I have vectors v(1), ..., v(m) of the same dimension. Want an
algorithm that produces strictly positive numbers c(1), ..., c(m)
such that c(1)v(1) + ... + c(m)v(m) is the zero vector, or tells for
sure that no such numbers exist.
What I found (in some clever code by a colleague) gives an approximate algorithm like this:
start with, say, c(1) = ... = c(m) = 1/m;
at each stage, given current approximation v = c(1)v(1) + ... + c(m)v(m), seek for j such that v - v(j) is longer than v(j).
If no such j exists then output "no solution" (or c(1), ..., c(m) if v is zero).
If such j exists, change v to the new approximation (1 - c)v + cv(j) with some small positive c.
This changes c(j) to (1 - c)c(j) + c and each other c(i) to (1 - c)c(i), so that the new coefficients will remain positive and strictly less than 1 (in fact they will sum to 1 all the time, i. e. we will remain in the convex hull of the v(i)).
Moreover the new v will have strictly smaller length, so eventually the algorithm will either discover that there is no solution or will produce arbitrarily small v.
Clearly this is incomplete and not satisfactory from several points of view. Can one do better?
Update
There are by now two useful answers; however one final step is missing.
They both boil down to the following (unless I miss some essential point).
Take a basis of the nullspace of v(1), ..., v(m).
One obtains a collection of not necessarily strictly positive solutions c(1), ..., c(m), c'(1), ..., c'(m), c''(1), ..., c''(m), ... such that any such solution is their linear combination (in a unique way). So we are reduced to the question whether this new collection of m-dimensional vectors admits a linear combination with strictly positive entries.
Example: take four 2d-vectors (2,1), (3,-1), (-1,2), (-3,-3). Their nullspace has a basis consisting of two solutions c = (12,-3,0,5), c' = (-1,1,1,0). None of these are strictly positive but their combination c + 4c' = (8,1,4,5) is. So the latter is the desired solution. But in general it might be not so easy to find out whether a strictly positive solution exists and if yes, how to find it.
As suggested in the answer by btilly one might use Fourier-Motzkin elimination for that, but again, I would be grateful for more details about it.
This is doable as follows.
First write your vectors as columns. Put them into a matrix. Now create a single column with entries c(1), c(2), ..., c(m_)). If you multiply that matrix times that column, you get your linear combination.

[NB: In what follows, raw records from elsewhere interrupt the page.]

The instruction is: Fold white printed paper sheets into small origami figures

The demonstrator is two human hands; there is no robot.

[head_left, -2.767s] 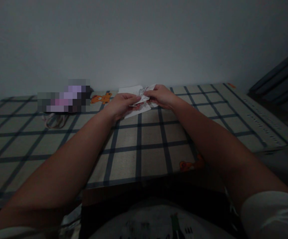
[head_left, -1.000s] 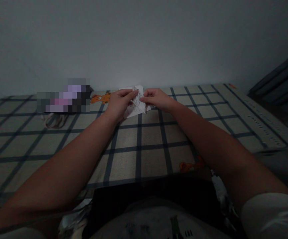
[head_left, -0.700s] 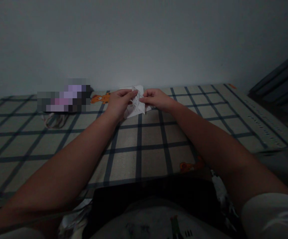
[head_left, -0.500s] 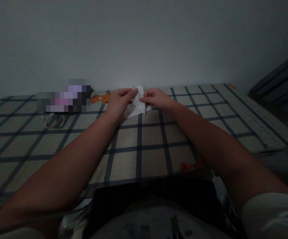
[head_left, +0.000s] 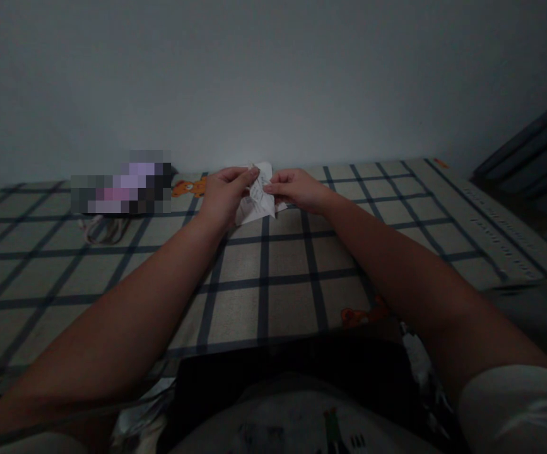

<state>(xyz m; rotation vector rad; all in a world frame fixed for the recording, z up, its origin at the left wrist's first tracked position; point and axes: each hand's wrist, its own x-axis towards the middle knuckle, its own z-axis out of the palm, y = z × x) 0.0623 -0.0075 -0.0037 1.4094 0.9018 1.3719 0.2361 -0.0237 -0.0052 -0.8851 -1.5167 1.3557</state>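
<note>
A white sleeve [head_left: 514,410] edges the near right corner as two bare forearms reach out over a checked cloth [head_left: 264,284] printed with an orange bear [head_left: 361,314]. Toward the far side, the left hand [head_left: 226,195] and right hand [head_left: 296,188] meet, each pinching the crumpled white paper [head_left: 260,200] between thumb and fingertips, the sheet hanging between them just above the cloth. A looped cord [head_left: 100,228] lies far left, near the pale wall [head_left: 273,82].
</note>
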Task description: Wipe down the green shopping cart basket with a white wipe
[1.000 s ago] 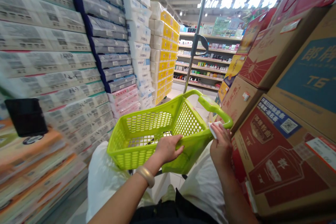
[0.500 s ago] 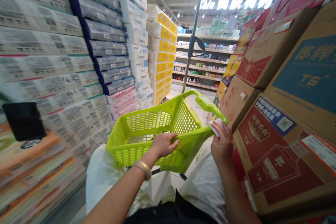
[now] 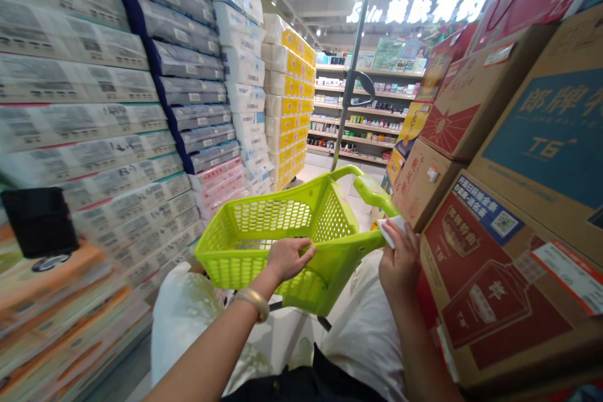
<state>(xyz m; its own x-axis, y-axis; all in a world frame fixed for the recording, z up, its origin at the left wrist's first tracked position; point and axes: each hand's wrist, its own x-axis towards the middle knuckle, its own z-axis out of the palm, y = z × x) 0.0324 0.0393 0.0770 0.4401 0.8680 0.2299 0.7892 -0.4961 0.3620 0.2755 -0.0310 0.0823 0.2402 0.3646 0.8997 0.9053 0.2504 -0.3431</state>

Now consider the elementary row operations. Multiply a row by a constant, swap two rows, add a multiple of one row to another. If you do an elementary row operation to the matrix, your linear combination after the row operation will be 0 if and only if it was before the row operation. Therefore doing elementary row operations DOESN'T CHANGE the coefficients that you're looking for.

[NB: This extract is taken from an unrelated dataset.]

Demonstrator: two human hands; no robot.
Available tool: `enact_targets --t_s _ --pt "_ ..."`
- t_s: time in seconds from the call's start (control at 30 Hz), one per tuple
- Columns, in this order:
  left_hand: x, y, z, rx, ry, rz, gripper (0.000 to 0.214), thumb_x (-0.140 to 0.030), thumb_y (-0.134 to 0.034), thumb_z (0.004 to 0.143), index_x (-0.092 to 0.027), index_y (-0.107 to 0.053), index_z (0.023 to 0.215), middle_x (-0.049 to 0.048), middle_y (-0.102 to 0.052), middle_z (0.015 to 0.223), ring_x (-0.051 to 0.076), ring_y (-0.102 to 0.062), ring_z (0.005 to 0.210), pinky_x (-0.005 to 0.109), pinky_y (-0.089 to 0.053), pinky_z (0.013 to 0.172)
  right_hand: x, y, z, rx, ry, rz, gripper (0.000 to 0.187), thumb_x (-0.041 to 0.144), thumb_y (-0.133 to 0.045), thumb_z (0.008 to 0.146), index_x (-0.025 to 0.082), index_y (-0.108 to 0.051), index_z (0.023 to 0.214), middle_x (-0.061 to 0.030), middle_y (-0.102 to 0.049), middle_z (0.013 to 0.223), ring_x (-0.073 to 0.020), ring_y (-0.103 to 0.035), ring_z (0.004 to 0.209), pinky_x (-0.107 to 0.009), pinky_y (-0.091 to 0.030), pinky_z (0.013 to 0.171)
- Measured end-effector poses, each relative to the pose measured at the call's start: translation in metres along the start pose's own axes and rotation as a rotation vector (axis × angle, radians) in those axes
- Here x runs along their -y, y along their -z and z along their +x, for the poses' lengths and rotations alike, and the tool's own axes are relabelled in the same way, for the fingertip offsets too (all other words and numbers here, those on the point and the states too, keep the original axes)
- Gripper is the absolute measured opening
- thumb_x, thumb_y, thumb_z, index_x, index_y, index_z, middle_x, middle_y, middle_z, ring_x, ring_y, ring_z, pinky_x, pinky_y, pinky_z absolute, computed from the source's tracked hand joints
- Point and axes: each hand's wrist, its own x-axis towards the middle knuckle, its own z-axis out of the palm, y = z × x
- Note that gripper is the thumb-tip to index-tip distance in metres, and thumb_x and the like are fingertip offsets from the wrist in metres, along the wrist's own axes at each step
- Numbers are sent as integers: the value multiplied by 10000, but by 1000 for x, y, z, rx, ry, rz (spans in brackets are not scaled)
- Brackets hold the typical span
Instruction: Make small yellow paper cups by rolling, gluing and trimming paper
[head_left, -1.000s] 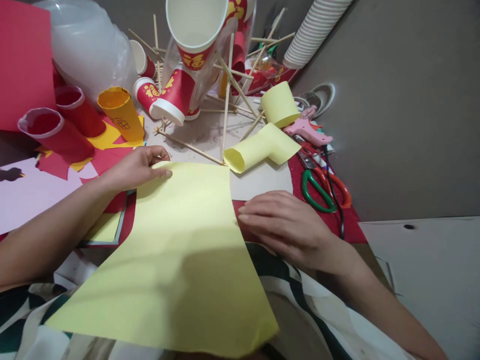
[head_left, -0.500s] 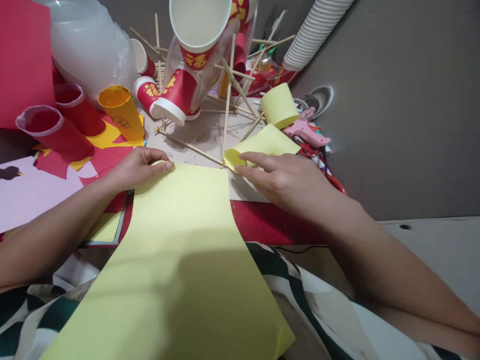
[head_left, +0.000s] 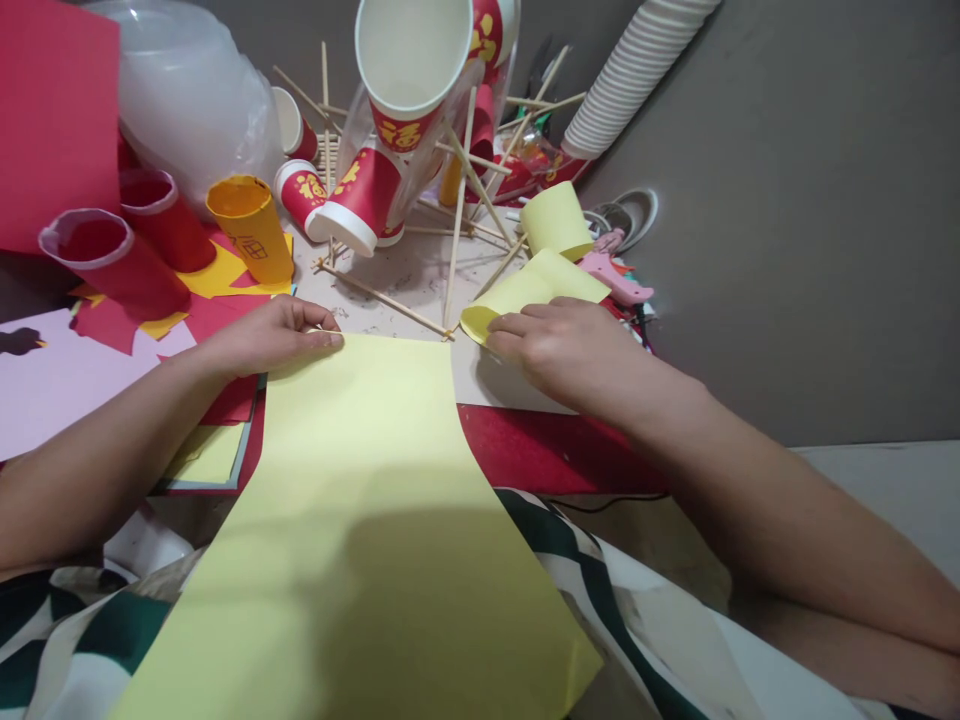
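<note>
A large pale yellow paper sheet [head_left: 360,450] hangs from the table's front edge down over my lap. My left hand [head_left: 281,335] is closed in a pinch on its top left corner, thumb on top. Off to the right, my right hand [head_left: 562,345] has its fingers curled against the near side of a curled yellow paper piece [head_left: 559,280]; the fingertips are mostly hidden. A yellow paper ring [head_left: 556,220] stands just behind that piece. Thin wooden sticks [head_left: 386,297], joined into a frame, lie between my hands.
Red paper cups [head_left: 360,195] stand behind the sticks. Red paper tubes [head_left: 124,270] and an orange tube [head_left: 255,230] are at left, on paper scraps. A pink glue gun [head_left: 619,280] lies at right, and a white ribbed stack of cups [head_left: 637,75] leans by the grey wall.
My right hand's fingers have gone from stretched out to curled in. The curled yellow piece has shifted slightly right. My left hand keeps its pinch on the sheet.
</note>
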Motion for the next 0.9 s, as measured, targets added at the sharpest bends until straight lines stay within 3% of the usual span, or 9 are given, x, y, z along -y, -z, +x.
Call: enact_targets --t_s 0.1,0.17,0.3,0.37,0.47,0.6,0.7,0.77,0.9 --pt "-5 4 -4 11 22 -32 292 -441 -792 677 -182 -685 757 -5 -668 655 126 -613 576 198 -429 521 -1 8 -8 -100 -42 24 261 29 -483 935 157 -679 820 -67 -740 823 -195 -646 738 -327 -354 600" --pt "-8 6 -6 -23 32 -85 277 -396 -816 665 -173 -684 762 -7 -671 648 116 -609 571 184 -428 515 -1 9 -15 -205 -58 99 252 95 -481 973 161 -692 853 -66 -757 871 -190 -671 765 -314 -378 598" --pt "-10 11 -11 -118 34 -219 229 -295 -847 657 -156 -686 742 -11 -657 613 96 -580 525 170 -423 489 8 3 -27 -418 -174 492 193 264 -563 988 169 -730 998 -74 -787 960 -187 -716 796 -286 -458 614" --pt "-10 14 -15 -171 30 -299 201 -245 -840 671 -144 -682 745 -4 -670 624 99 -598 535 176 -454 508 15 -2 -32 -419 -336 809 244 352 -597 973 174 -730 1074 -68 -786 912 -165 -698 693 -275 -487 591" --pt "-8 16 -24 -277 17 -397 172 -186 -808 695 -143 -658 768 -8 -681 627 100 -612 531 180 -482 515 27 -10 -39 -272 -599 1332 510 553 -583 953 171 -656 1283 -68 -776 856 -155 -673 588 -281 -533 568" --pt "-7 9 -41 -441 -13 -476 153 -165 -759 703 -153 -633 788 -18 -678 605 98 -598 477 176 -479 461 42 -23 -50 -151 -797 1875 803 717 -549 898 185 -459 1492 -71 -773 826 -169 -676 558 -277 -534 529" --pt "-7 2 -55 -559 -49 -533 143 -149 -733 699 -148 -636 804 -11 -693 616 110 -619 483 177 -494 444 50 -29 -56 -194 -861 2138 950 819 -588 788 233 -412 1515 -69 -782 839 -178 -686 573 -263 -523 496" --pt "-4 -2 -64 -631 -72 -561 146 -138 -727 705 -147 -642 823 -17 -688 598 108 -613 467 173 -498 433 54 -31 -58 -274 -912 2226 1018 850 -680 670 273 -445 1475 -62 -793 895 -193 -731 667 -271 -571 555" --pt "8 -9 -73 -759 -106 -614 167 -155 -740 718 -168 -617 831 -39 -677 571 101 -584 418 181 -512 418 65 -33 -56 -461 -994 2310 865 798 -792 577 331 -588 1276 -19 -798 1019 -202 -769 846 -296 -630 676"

Therefore you may simplify life by doing elementary row operations to put the matrix into reduced row echelon form. Once it is in reduced row echelon form, life gets easier. Columns which do not contain a pivot correspond to free coefficients. Columns which do contain a pivot correspond to coefficients that must be a specific linear combination of free coefficients. This reduces your problem being to find positive values for the free coefficients that make the others also positive. So you're now just solving a system of inequalities (and generally in far fewer variables).
Whether a system of linear inequalities has a solution can be answered with the FME method.
Denoting by A the matrix where the ith row is v(i) and by x the vector whose ith index is c(i), your problem can be describes as Ax = b where b=0 is the zero vector. The problem of Ax=b when b is not equal to zero is called the least squares problem (or the inhomogeneous least squares) and has a close form solution in the sense of Minimal Mean Square Error (MMSE). In your case however, b = 0 therefore we are in the homogeneous least squares problem. In Linear Algebra this can be looked as an eigenvalue problem, whose solution is the eigenvector x of the matrix A^TA whose eigenvalue is equal to 0. If no such eigenvalue exists, the MMSE solution will the the eigenvalue x whose matching eigenvalue is the smallest (closest to 0). A nice discussion on this topic is given here.
The solution is, as stated above, will be the eigenvector of A^TA with the lowest matching eigenvalue. This can be done using Singular Value Decomposition (SVD), which will decompose the matrix A into
The column of V matching with the lowest eigenvalue in the diagonal matrix Sigma will be your solution.
Explanation
When we want to minimize the Ax = 0 in the MSE sense, we can compute the vector derivative w.r.t x as follows:
Therefore, the eigenvector of A^TA matching the smallest eigenvalue will solve your problem.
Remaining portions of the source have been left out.